*** AVAILABLE DATA Section Begins ***

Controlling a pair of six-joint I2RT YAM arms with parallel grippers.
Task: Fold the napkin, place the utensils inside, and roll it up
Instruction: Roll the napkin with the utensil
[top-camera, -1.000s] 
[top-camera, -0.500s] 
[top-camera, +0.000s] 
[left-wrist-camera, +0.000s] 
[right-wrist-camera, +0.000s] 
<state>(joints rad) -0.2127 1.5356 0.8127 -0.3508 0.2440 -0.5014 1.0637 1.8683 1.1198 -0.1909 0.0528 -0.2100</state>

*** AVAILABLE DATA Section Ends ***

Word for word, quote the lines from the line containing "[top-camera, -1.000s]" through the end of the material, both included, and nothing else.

FINISHED EXERCISE >>
[top-camera, -1.000s] 
[top-camera, -0.500s] 
[top-camera, +0.000s] 
[left-wrist-camera, +0.000s] 
[right-wrist-camera, +0.000s] 
<state>(joints rad) -0.2127 1.5356 0.8127 -0.3508 0.2440 -0.5014 1.0637 1.8683 1.1198 -0.1909 0.0528 -0.2100</state>

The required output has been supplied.